С тем и выпили. Русанов за этот месяц очень ослабел, ничего не пил, кроме слабенького красного, – и теперь его сразу обожгло, и от минуты к минуте расходилось, расплывалось и убеждало, что нечего голову нурить, что и в раковом люди живут, и отсюда выходят.
– И сильно болят эти?.. полипы? – спрашивал он.
– Да побаливают. А я не даюсь!.. Паша! От водки хуже не может быть, пойми! Водка от всех болезней лечит. Я и на операцию спирта выпью, а как ты думал? Вон, во флаконе… Почему спирта – он всосётся сразу, воды лишней не останется. Хирург желудок разворотит – ничего не найдёт, чисто! А я – пьяный!.. Ну, да сам ты на фронте был, знаешь: как наступление – так водка… Ранен был?
– Нет.
– Повезло!.. А я – два раза: сюда и сюда вот…
А в стаканах опять было два по сто.
– Да нельзя больше, – мягко упирался Павел Николаевич. – Опасно.
– Чего опасно? Кто тебе вколотил, что опасно?.. Помидорчики бери! Ах, помидорчики!
И правда, какая разница – сто или двести грамм, если уж переступил? Двести или двести пятьдесят, если умер великий человек – и о нём замалчивают? В добрую память Хозяина опрокинул Павел Николаевич и следующий стакан. Опрокинул, как на поминках. И губы его скривились грустно. И втягивал он ими помидорчики. И, с Максимом лоб в лоб, слушал сочувственно.
– Эх, красненькие! – рассуждал Максим. – Здесь за килограмм рубь, а в Караганду свези – тридцать. И как хватают! А возить – нельзя. А в багаж – не берут. Почему – нельзя? Вот скажи мне – почему нельзя?..
Разволновался Максим Петрович, глаза его расширились, и стоял в них напряжённый поиск – смысла! Смысла бытия.

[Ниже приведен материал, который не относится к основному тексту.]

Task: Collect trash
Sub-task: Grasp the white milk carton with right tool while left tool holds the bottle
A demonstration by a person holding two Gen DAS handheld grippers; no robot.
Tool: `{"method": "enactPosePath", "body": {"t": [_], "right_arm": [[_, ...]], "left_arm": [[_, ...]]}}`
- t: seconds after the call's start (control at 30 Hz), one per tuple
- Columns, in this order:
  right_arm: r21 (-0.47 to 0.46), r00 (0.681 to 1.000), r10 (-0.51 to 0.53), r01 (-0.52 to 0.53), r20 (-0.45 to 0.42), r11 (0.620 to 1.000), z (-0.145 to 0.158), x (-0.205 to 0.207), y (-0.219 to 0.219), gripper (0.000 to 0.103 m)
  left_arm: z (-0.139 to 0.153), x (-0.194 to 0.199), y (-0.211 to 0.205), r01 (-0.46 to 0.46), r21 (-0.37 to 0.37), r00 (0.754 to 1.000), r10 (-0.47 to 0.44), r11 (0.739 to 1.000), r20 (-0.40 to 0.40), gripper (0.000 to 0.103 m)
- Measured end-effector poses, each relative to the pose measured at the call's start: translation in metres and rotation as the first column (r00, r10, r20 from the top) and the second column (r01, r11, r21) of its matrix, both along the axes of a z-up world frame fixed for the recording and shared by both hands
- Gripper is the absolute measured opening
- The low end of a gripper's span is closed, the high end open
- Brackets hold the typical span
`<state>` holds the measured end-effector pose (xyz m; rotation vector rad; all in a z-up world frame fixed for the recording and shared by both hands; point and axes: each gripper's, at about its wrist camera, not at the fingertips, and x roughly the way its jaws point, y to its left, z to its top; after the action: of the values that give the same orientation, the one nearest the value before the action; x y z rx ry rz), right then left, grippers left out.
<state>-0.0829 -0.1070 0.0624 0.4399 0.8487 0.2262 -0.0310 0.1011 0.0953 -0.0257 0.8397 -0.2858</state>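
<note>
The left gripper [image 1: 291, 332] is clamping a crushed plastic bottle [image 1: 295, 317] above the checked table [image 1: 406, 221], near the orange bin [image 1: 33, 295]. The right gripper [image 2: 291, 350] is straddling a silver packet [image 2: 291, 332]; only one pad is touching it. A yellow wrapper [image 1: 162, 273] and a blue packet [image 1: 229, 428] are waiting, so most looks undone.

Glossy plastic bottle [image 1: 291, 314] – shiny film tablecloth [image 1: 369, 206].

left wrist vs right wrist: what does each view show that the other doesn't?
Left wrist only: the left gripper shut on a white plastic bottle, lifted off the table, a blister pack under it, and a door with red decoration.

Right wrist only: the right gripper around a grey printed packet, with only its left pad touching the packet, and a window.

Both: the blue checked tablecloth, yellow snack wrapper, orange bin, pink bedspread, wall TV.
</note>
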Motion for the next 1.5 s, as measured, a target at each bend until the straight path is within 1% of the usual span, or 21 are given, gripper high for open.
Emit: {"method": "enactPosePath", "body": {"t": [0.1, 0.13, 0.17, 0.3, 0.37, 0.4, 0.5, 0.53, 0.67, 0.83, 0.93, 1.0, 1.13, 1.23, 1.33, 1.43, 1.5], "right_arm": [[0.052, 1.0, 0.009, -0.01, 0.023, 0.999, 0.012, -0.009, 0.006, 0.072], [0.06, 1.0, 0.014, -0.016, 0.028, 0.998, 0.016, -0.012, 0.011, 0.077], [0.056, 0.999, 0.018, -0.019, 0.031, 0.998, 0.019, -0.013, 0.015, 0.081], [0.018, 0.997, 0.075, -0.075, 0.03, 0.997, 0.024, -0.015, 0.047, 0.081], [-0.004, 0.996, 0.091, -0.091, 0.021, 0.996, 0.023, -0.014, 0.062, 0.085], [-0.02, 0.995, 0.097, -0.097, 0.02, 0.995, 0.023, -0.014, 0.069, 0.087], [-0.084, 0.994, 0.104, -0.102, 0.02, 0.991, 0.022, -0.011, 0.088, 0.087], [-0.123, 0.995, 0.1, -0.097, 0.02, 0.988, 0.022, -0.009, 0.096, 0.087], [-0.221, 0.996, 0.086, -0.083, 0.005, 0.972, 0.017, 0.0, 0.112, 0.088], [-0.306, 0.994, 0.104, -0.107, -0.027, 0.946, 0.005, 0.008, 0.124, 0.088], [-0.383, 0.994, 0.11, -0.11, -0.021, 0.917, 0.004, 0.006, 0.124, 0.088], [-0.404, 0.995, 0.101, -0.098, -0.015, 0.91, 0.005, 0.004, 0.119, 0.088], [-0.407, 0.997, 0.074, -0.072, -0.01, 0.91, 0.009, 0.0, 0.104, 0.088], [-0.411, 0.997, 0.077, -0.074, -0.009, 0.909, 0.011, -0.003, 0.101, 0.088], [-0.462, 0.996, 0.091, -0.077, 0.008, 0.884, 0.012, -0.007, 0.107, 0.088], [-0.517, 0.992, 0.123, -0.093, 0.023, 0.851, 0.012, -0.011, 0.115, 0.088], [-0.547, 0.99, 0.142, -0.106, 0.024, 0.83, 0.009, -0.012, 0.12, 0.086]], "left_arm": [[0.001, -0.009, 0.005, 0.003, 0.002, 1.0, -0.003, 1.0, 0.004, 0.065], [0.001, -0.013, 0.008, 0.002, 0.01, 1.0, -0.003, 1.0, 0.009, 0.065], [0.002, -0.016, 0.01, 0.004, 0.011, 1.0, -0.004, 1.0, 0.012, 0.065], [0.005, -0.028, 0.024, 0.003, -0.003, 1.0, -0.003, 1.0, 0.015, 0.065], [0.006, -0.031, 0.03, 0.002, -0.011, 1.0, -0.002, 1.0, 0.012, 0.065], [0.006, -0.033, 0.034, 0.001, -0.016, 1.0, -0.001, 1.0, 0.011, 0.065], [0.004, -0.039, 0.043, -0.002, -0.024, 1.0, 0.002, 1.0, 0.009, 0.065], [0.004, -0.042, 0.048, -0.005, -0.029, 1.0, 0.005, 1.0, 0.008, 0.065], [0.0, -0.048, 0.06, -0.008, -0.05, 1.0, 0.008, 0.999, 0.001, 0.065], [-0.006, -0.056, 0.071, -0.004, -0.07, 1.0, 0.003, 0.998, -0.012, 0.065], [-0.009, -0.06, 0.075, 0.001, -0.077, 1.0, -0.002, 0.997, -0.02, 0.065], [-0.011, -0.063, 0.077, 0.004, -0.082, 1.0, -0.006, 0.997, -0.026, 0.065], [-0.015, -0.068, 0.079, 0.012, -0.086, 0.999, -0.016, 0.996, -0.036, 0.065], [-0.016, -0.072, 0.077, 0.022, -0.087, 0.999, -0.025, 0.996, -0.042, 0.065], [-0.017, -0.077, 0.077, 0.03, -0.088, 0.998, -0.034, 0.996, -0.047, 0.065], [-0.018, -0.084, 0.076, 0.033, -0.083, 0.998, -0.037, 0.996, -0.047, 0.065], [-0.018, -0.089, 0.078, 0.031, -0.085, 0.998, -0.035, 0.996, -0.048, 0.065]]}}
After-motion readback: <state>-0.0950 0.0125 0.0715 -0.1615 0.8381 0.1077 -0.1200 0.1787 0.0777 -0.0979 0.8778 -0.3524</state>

– Придёт к начальнику станции человечишко в пиджачке старом: «Ты – жить хочешь, начальник?» Тот – за телефон, думает – его убивать пришли… А человек ему на стол – три бумажки. Почему – нельзя? Как так – нельзя? Ты жить хочешь – и я жить хочу. Вели мои корзины в багаж принять! И жизнь побеждает, Паша! Едет поезд, называется «пассажирский», а весь – помидорный, на полках – корзины, под полками – корзины. Кондуктору – лапу, контролёру – лапу. От границы Дороги – другие контролёры, и им лапу.